Please give back, exactly as written, the lines from the line with "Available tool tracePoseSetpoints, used" to the line with "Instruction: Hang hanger" in the listing below, leaving out all pictures.

***

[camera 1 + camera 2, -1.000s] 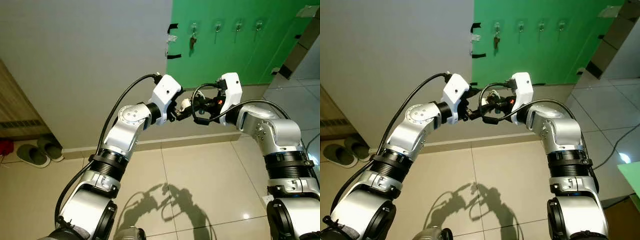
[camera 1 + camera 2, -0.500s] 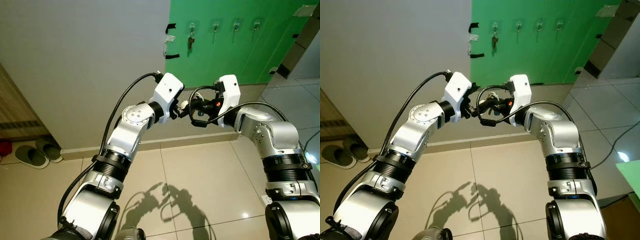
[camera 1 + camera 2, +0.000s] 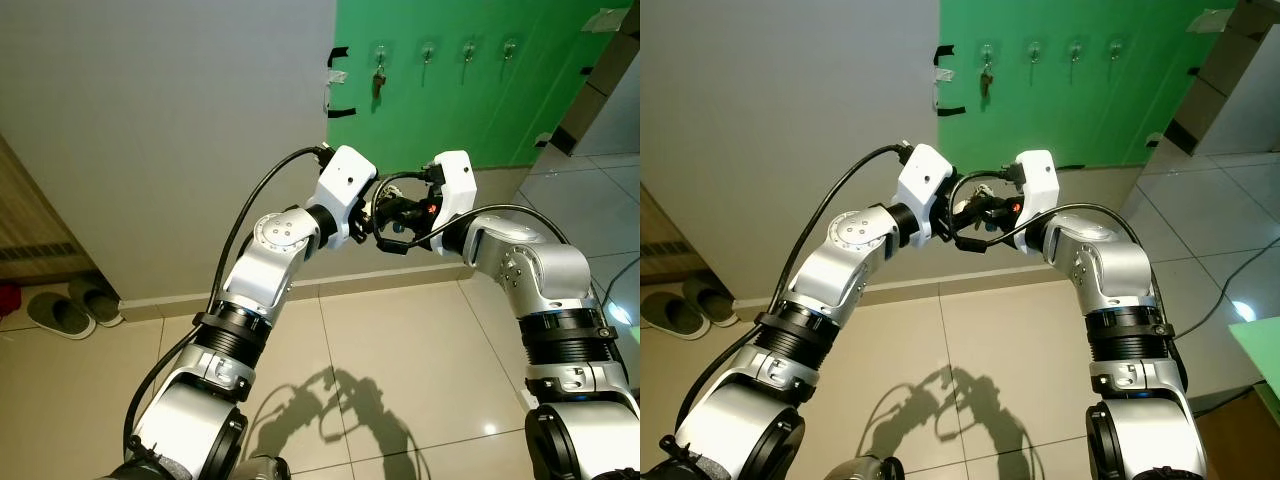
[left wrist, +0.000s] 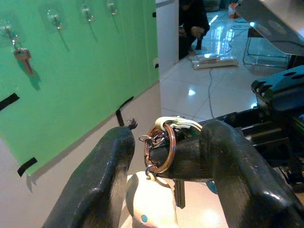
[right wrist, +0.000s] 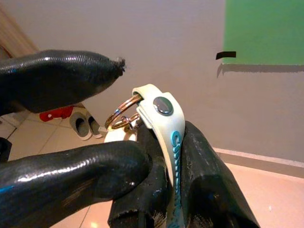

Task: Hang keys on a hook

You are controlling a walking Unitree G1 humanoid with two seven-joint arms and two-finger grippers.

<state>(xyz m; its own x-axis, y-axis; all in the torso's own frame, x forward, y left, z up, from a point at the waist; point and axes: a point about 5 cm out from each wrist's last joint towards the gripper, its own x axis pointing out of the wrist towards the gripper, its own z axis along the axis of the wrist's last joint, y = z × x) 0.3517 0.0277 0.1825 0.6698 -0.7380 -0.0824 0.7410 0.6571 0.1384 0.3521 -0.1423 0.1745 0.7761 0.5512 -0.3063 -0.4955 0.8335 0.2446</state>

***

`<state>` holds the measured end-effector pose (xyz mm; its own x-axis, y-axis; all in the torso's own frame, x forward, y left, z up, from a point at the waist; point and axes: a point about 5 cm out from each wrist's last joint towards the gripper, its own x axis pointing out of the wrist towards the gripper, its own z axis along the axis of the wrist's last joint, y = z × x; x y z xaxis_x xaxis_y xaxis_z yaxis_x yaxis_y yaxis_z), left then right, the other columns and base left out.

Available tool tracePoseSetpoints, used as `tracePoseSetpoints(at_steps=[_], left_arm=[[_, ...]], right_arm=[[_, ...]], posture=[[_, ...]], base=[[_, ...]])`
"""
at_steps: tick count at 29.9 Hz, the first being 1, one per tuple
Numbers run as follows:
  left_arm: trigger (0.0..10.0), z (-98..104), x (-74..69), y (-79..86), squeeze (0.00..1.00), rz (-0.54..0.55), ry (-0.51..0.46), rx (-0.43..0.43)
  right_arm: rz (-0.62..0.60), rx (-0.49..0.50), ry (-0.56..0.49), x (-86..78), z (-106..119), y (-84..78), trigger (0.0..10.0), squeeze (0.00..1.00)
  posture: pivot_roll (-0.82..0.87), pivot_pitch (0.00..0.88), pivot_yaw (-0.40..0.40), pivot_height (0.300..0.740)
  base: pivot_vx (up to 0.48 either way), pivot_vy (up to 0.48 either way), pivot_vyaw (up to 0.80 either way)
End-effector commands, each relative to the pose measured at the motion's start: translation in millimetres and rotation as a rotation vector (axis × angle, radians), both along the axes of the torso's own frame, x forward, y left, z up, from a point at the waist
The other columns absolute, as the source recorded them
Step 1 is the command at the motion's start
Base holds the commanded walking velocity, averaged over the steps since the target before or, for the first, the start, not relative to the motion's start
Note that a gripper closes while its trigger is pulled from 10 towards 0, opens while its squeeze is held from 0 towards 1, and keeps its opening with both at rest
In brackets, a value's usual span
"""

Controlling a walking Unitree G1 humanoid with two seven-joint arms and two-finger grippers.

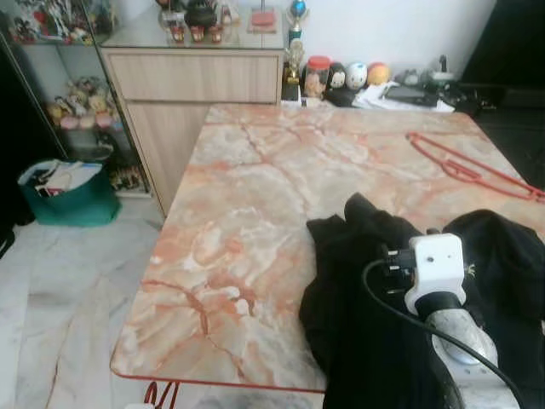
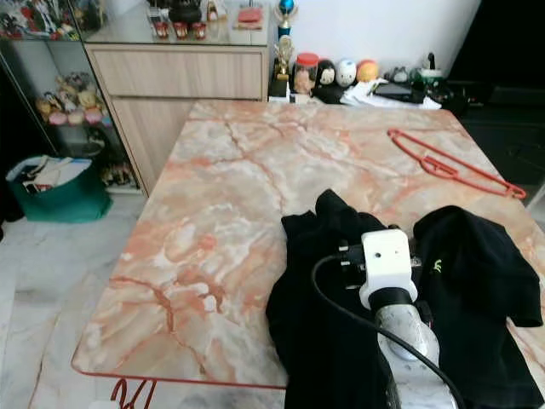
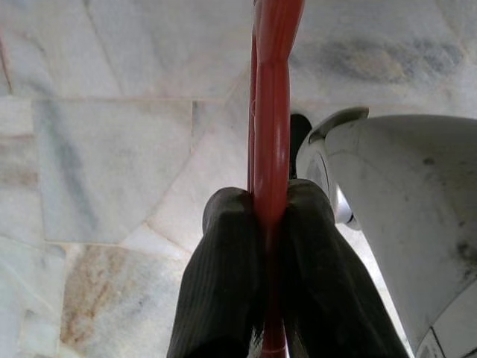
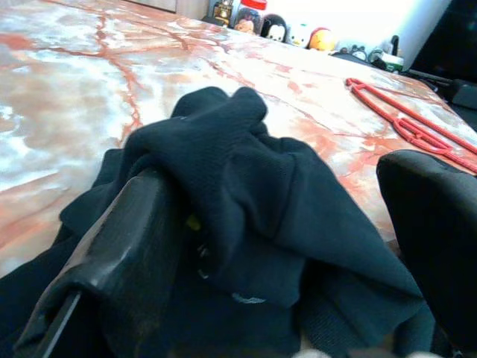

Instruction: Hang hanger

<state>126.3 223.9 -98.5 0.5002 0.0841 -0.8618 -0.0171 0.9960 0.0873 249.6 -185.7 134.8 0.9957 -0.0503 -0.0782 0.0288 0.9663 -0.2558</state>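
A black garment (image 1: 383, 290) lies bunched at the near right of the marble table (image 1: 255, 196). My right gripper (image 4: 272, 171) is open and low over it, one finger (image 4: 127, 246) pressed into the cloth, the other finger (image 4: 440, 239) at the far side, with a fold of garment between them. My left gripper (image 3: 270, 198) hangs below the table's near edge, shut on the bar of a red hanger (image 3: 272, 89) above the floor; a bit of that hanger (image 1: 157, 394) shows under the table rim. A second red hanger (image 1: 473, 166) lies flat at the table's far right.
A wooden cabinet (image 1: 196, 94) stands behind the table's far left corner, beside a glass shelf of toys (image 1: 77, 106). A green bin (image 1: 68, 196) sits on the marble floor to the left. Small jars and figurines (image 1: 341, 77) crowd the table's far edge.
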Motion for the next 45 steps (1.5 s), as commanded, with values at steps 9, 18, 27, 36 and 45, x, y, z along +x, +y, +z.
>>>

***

#### [RESULT OF THE EXERCISE]
Available tool tracePoseSetpoints, used as `tracePoseSetpoints(at_steps=[_], left_arm=[[_, ...]], right_arm=[[_, ...]], posture=[[_, ...]], base=[[_, ...]])`
"""
at_steps: tick count at 29.9 Hz, the first being 1, one per tuple
Numbers run as follows:
  left_arm: trigger (0.0..10.0), z (-98..104), x (-74..69), y (-79..86), squeeze (0.00..1.00), rz (-0.54..0.55), ry (-0.51..0.46), rx (-0.43..0.43)
  right_arm: rz (-0.62..0.60), rx (-0.49..0.50), ry (-0.56..0.49), x (-86..78), z (-106..119), y (-84..78), trigger (0.0..10.0), squeeze (0.00..1.00)
  posture: pivot_roll (-0.82..0.87), pivot_pitch (0.00..0.88), pivot_yaw (-0.40..0.40), pivot_height (0.300..0.740)
  base: pivot_vx (up to 0.48 either way), pivot_vy (up to 0.48 either way), pivot_vyaw (up to 0.80 either way)
End-effector commands, each relative to the pose measured at the motion's start: translation in millimetres and rotation as a rotation vector (axis × angle, radians), both along the axes of the torso's own frame, x forward, y left, z up, from a point at the waist
The other columns absolute, as the source recorded them
Step 1 is the command at the motion's start
Base holds the commanded walking velocity, averaged over the steps since the target before or, for the first, the start, not relative to the motion's start
Note that a gripper closes while its trigger is pulled from 10 towards 0, opens while its squeeze is held from 0 towards 1, and keeps its opening with both at rest
In brackets, a value's usual span
"""

Controlling a walking Unitree G1 humanoid with two seven-joint arms and two-finger grippers.


Instruction: Hang hanger

This exercise is finished.